● What the task asks:
Copy verbatim the span of lines beginning at the line that contains "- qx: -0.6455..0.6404" and ending with the final line of the data. Exclude pictures from the copy.

● Dataset excerpt:
* * * * * * * * *
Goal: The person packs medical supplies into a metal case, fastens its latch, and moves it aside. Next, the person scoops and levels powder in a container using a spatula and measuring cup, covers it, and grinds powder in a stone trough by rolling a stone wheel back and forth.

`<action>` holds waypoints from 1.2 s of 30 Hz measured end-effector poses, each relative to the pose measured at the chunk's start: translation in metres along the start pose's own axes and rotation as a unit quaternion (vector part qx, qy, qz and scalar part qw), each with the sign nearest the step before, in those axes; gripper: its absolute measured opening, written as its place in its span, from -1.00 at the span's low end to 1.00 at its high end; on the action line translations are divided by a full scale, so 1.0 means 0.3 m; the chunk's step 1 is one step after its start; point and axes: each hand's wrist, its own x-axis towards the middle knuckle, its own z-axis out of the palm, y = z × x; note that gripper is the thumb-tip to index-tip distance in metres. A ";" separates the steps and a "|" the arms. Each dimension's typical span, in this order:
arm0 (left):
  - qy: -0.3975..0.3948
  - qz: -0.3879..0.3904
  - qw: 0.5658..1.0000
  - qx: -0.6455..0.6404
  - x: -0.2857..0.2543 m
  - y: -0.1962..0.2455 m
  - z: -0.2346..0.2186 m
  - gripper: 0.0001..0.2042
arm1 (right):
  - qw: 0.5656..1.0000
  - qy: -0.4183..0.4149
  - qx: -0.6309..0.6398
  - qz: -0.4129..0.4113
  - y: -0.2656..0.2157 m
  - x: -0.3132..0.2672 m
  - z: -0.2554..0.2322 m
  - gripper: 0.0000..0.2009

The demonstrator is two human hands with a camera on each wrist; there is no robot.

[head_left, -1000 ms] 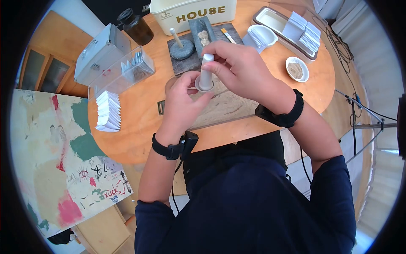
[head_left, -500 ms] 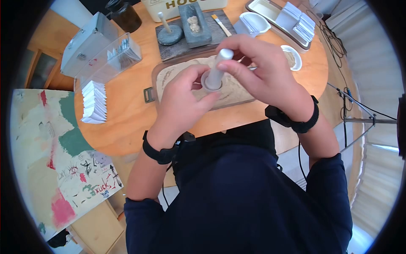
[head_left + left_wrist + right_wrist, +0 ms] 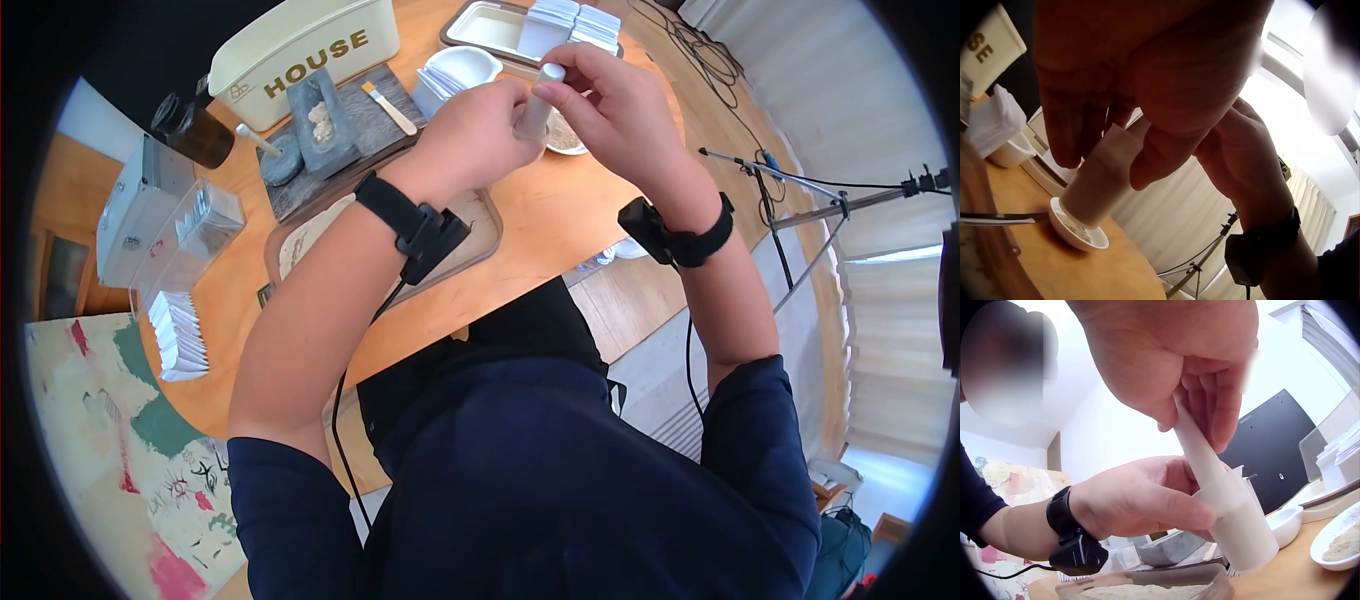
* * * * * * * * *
● Answer area:
  - qx: -0.6455..0.6404
  - x: -0.2857..0.2543 m
  - y: -0.1962..0.2455 m
  - z: -0.2346..0.2186 m
  - gripper: 0.0001..0.2042
arm1 (right):
  - qw: 0.5656..1.0000
  - qy: -0.4183..0.4149
  - qx: -0.6309..0.6398
  - qz: -0.4129..0.4113
  - y: -0.2656..0.2157 m
  - x: -0.3132..0.2672 m
  - z: -0.2554..0.2322 m
  - gripper: 0.0000..0.2009

The demonstrator is two human hands with a camera on each wrist; there is no robot.

[head_left, -1000 ms] 
[head_left, -500 ms] 
[head_left + left_wrist + right_wrist, +0 ms] 

There is nothing else to this exercise.